Bref, même si l'histoire est assez nian-nian par moments (les mains qui
s'effleurent, les regards qui se croisent), la trame assez romantique entre
Vermeer et sa soudaine muse
Griet se laisse
regarder sans trop d'ennui. Une chose est dommage : on a l'impression que le film se passe sur 2-3 mois alors qu'il se déroule normalement sur 3 ans, ce qui n'est pas du tout ressenti. Du coup,
ça donne l'impression que cette aventure est rapidement bouclée. Néanmoins, les deux acteurs principaux sont d'une grande justesse.
Scarlett
Johansson et
Colin Firth sont parfaits, la première assez froide et distante tandis que le second traduit parfaitement l'idée
du peintre aux éclairs de génie. Leur complicité est visible à l'écran, notamment lors des scènes où
Vermeer apprend à
Griet à fabriquer de la peinture, lui demande de juger ses toiles ou lui fait découvrir le mécanisme de la chambre noire. On a également le plaisir de voir
Cillian Murphy, très bon comme à son habitude.
Enfin, c'est
Alexandre Desplat qui a composé les musiques de ce film et c'est réussi. Que ce soit
"
Griet remembers" comme "
The Master is Painting" ou encore le somptueux "
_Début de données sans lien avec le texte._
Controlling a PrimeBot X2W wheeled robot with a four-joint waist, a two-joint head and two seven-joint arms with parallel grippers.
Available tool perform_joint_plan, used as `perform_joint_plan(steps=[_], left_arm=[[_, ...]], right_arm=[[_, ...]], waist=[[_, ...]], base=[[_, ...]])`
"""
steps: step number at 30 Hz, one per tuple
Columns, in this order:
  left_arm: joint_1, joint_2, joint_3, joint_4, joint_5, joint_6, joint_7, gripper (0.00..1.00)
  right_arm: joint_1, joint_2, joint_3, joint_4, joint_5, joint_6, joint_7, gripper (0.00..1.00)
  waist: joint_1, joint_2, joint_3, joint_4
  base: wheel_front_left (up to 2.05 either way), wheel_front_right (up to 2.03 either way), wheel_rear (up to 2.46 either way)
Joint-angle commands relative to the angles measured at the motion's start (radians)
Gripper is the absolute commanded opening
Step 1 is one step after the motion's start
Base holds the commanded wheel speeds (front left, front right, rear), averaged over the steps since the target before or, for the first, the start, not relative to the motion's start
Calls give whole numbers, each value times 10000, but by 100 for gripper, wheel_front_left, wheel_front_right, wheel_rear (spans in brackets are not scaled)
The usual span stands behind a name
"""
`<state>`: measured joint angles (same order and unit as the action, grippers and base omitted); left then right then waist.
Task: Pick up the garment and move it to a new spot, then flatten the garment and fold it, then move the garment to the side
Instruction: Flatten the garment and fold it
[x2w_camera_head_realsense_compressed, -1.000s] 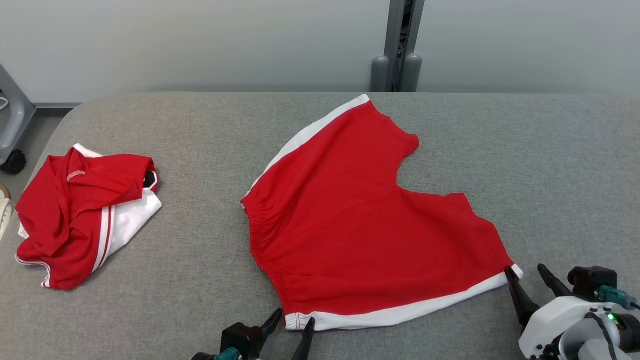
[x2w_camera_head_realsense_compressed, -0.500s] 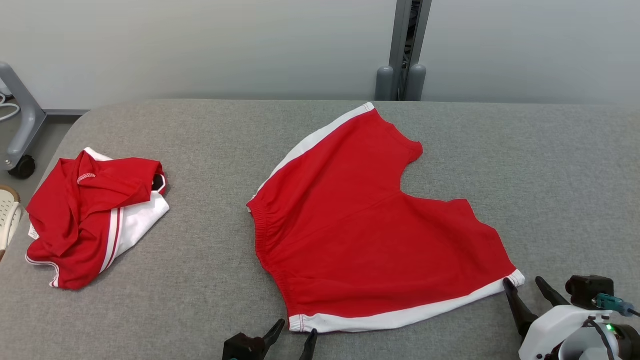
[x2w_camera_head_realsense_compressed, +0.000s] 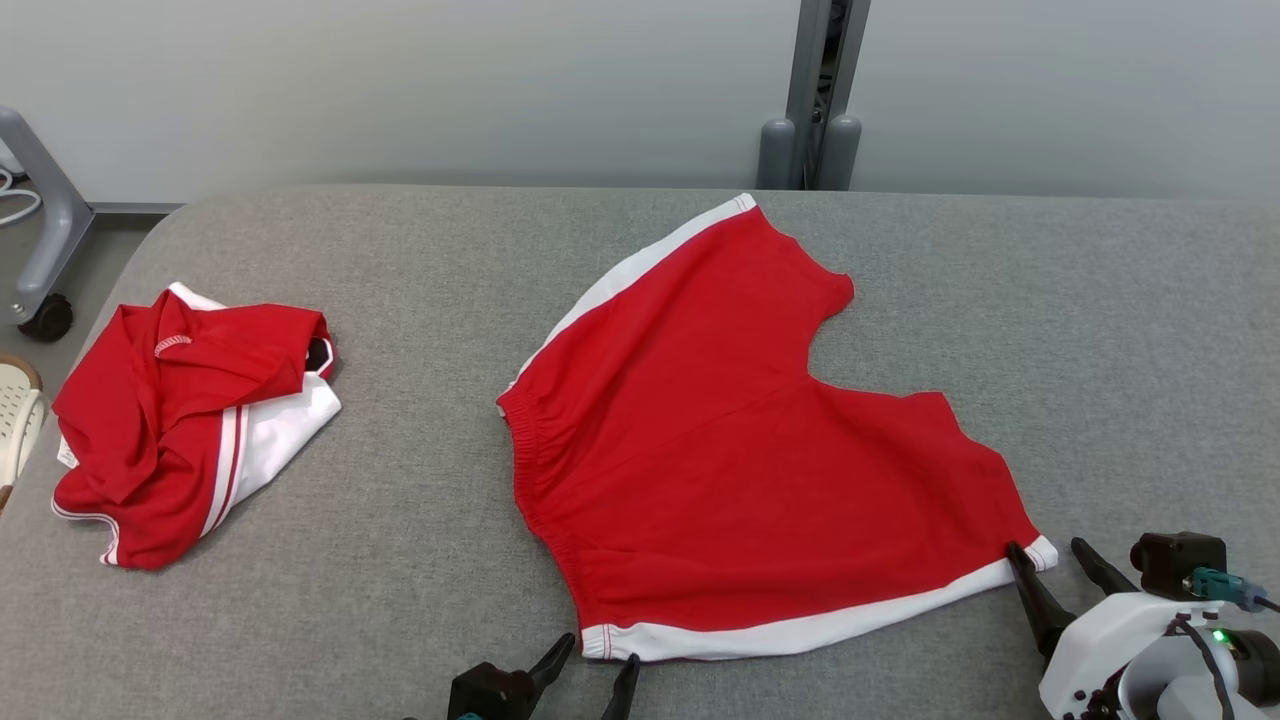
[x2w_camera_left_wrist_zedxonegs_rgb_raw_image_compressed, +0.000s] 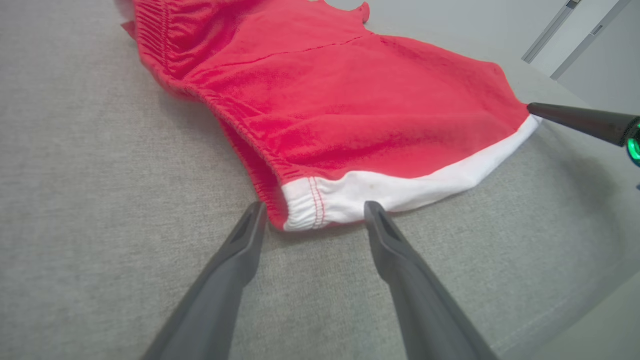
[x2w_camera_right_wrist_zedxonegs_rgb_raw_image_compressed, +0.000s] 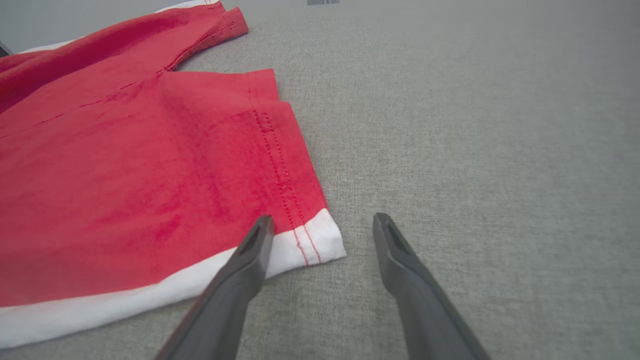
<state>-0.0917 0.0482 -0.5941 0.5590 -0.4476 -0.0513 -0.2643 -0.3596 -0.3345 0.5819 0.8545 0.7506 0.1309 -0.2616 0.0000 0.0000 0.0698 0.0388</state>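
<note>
Flat on the grey padded table (x2w_camera_head_realsense_compressed: 400, 560), a little right of its middle, lie the red shorts (x2w_camera_head_realsense_compressed: 740, 450), front face up, with a white stripe down each side seam and the two leg openings pointing toward the far and right edges. The gathered waistband faces the robot's left, and the near white stripe runs along the edge closest to the robot. At the waistband end of that stripe sits the left gripper (x2w_camera_head_realsense_compressed: 598, 652), jaws spread wide and holding nothing. In the left wrist view the shorts (x2w_camera_left_wrist_zedxonegs_rgb_raw_image_compressed: 350, 110) fill the upper half, and the left gripper (x2w_camera_left_wrist_zedxonegs_rgb_raw_image_compressed: 315, 207) straddles the stitched white corner, one finger by the red elastic and the other at the stripe's lower edge. At the other end of the stripe, by the leg hem, the right gripper (x2w_camera_head_realsense_compressed: 1046, 548) is equally wide apart and empty. In its own wrist view the shorts (x2w_camera_right_wrist_zedxonegs_rgb_raw_image_compressed: 125, 175) lie to the left and the right gripper (x2w_camera_right_wrist_zedxonegs_rgb_raw_image_compressed: 322, 218) brackets the hem corner, one finger over the white band, the other over bare table. Well apart, near the table's left edge, lies a crumpled red and white garment (x2w_camera_head_realsense_compressed: 180, 420). Behind the table stands a grey post (x2w_camera_head_realsense_compressed: 825, 90) against a pale wall.
</note>
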Motion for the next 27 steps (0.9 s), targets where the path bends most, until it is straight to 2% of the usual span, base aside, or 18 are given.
perform_joint_plan(steps=[1, 2, 4, 6, 7, 8, 9, 10, 27], left_arm=[[-151, 48, 13, -28, 37, -19, -8, 100], [-179, 46, -3, -6, 6, -38, -8, 100], [-211, 46, -12, 20, -36, -55, -8, 92], [-228, 46, -15, 34, -55, -68, -8, 71], [-232, 46, -20, 38, -62, -75, -8, 47], [-233, 46, -29, 42, -66, -90, -8, 28], [-230, 46, -45, 50, -78, -91, -8, 0], [-238, 48, -54, 61, -84, -98, -8, 0], [-122, 48, 65, 184, -24, -140, -8, 0]], right_arm=[[-97, -79, 17, 53, 82, 0, -42, 100], [-150, -68, 83, 110, 143, 0, -44, 100], [-174, -33, 173, 163, 224, 0, -42, 100], [-179, 0, 292, 223, 347, -1, -42, 97], [-198, 9, 346, 244, 401, 0, -42, 67], [-223, 11, 406, 257, 455, 0, -42, 32], [-235, 16, 474, 273, 527, 0, -42, 7], [-243, 12, 531, 278, 586, 0, -42, 0], [-204, -274, 898, -83, 1055, -1, -42, 0]], waist=[[0, 0, 29, 19], [0, 0, 54, 39], [0, 0, 67, 54], [0, 0, 78, 58], [0, 0, 84, 58], [0, 0, 89, 58], [0, 0, 91, 56], [0, 0, 93, 53], [0, 0, -165, 20]], base=[[0, 0, 0], [0, 0, 0], [0, 0, 0], [0, 0, 0], [0, 0, 0], [0, 0, 0], [0, 0, 0], [0, 0, 0], [0, 0, 0]])
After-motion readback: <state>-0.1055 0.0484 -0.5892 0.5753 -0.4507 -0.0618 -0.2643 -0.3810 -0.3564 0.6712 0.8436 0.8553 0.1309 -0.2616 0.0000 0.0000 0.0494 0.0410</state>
Griet's Theme", on a ici des thèmes musicaux qu'on n'oublie pas, ce qui est surprenant de la part d'un tel film (pas extraordinairement touchant ni
émouvant).
Pour conclure, je dirais que tout ceci m'a donné envie de lire le livre, ce qui justifie encore plus la présence de cet article dans cette communauté.
Un bon film, qui souffre d'une trame parfois pas palpitante mais qui a le mérite de nous faire découvrir l'hypothétique histoire de ce tableau.